How to pronounce audible (audio)

Dictionary definition of audible

Capable of being heard or perceived by the sense of hearing.
"The teacher's voice was barely audible over the noisy chatter of the students."

Detailed meaning of audible

It describes sounds, noises, or voices that are loud enough or clear enough to be detected or comprehended by the human ear. When something is audible, it can be heard and distinguished from other sounds or background noise. The term implies that the sound is within the range of human hearing or within a level that is perceptible to the ear. Audible can be used to describe a variety of sounds, whether they are natural or produced by man-made sources. It suggests that the sound is discernible, distinct, or sufficiently loud to be heard without the need for amplification or special devices. Audible can also be used metaphorically to describe something that is easily noticeable or discernible in a non-acoustic context. In summary, the adjective "audible" signifies the capacity of a sound to be heard or perceived by the sense of hearing.

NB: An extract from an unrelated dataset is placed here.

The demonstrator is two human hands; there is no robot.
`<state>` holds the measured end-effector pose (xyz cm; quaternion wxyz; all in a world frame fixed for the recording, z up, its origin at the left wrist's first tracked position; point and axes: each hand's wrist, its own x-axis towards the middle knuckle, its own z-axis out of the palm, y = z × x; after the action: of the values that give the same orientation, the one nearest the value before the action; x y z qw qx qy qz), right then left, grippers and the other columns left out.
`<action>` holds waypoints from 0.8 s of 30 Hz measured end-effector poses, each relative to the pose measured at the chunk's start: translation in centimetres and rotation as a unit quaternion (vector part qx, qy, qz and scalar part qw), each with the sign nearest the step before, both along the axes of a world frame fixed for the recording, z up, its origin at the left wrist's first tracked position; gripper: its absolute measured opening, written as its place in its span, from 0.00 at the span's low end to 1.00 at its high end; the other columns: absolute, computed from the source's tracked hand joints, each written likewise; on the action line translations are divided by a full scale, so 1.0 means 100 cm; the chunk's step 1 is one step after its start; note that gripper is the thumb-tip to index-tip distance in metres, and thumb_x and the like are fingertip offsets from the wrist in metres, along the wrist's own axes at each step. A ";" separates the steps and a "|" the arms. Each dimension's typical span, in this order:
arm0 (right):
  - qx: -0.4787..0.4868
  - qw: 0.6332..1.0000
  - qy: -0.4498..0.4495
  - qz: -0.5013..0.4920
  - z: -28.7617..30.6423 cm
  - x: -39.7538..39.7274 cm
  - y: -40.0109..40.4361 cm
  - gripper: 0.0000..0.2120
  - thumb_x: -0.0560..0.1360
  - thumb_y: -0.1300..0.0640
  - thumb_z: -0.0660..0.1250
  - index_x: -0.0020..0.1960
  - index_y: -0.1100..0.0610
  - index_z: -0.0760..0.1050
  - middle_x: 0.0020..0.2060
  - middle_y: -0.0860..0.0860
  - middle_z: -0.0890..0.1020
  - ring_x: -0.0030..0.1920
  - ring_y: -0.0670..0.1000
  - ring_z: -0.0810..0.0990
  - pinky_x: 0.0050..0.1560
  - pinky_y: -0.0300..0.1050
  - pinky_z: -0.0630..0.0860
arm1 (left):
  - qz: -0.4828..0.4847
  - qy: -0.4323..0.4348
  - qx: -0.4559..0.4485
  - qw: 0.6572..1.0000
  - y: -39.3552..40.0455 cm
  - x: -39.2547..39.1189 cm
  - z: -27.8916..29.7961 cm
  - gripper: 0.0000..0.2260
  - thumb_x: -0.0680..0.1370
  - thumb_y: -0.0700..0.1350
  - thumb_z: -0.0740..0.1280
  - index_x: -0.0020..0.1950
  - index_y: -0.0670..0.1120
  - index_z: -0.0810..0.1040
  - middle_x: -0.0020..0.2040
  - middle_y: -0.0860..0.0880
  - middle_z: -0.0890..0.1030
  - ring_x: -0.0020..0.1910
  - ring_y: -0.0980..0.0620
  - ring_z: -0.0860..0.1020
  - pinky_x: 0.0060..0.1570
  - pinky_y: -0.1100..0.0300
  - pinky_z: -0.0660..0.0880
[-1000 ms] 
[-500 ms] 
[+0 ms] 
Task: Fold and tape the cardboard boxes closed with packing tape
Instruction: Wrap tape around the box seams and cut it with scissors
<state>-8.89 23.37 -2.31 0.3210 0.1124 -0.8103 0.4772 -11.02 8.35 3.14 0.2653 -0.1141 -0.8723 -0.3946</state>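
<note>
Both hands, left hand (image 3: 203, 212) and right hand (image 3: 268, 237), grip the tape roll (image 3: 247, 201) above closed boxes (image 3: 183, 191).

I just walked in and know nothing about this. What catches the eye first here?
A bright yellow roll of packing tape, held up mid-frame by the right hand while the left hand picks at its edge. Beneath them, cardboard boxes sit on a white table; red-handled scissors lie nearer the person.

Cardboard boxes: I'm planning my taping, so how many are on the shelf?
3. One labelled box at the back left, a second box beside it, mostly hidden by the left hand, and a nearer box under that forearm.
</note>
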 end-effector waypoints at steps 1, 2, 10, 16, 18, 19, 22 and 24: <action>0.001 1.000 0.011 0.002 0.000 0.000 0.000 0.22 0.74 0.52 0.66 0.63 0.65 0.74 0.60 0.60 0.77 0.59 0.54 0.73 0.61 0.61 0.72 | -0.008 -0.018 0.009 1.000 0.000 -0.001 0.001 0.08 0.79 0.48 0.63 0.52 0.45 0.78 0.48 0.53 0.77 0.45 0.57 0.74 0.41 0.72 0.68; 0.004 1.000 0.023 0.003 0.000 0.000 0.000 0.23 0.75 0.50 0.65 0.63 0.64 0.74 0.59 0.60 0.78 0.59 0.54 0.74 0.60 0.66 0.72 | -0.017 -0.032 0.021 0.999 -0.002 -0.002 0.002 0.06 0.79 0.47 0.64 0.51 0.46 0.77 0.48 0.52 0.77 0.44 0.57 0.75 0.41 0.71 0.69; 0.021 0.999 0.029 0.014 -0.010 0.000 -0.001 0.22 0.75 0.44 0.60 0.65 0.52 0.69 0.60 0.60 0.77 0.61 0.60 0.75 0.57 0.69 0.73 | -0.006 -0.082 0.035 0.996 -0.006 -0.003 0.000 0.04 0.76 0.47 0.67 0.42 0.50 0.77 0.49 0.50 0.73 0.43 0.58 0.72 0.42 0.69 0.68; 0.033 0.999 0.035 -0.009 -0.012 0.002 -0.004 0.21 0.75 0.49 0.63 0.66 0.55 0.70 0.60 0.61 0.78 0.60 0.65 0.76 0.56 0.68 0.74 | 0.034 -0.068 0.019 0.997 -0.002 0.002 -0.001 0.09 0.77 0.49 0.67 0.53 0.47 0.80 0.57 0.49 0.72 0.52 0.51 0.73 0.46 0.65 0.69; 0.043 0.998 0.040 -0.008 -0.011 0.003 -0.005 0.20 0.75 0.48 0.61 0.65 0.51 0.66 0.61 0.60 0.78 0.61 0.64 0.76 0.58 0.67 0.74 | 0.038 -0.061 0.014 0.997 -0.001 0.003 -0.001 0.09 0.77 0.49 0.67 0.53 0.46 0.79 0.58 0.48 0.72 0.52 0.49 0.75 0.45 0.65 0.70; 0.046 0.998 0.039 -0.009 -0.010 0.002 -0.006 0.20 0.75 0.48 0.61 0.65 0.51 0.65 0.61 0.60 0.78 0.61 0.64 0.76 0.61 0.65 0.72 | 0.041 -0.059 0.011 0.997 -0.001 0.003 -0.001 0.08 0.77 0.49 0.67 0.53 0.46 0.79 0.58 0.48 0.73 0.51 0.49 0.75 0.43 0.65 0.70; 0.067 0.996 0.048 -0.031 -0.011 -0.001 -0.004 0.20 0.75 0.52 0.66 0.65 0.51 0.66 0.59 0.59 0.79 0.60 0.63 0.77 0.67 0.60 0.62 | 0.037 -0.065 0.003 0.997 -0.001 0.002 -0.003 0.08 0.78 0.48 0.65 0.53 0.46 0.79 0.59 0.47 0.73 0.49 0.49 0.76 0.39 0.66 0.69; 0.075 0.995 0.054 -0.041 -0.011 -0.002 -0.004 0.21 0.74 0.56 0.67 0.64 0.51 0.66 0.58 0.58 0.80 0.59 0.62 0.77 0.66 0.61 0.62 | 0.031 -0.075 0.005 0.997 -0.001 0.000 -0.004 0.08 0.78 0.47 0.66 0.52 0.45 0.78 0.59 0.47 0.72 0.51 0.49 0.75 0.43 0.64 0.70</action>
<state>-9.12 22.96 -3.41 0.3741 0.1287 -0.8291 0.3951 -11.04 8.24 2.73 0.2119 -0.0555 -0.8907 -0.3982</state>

Example sentences of audible

1. The sound of the crashing waves was audible from miles away.
2. He whispered inaudibly, barely making an audible sound.
3. The concert was so loud that the music was clearly audible outside the venue.
4. The baby's giggles were adorable and audible throughout the room.
5. The referee blew the whistle, and the sharp sound was clearly audible to everyone on the field.
6. The thunderclap was so powerful that it was audible even indoors.

History and etymology of audible

The adjective 'audible' has its etymological roots in the Latin word 'audibilis,' which is derived from 'audire,' meaning 'to hear.' In Latin, 'audibilis' denoted something that could be heard or perceived by the sense of hearing. As Latin influence spread to Old French, 'audibilis' transformed into 'audivel,' still retaining its sense of being capable of being heard. This term eventually made its way into Middle English as 'audible,' where it took on the same meaning it holds in modern English – something that can be heard or perceived by the sense of hearing. The etymology of 'audible' is firmly grounded in the notion of sound and hearing, emphasizing its capacity to be perceived through the auditory senses.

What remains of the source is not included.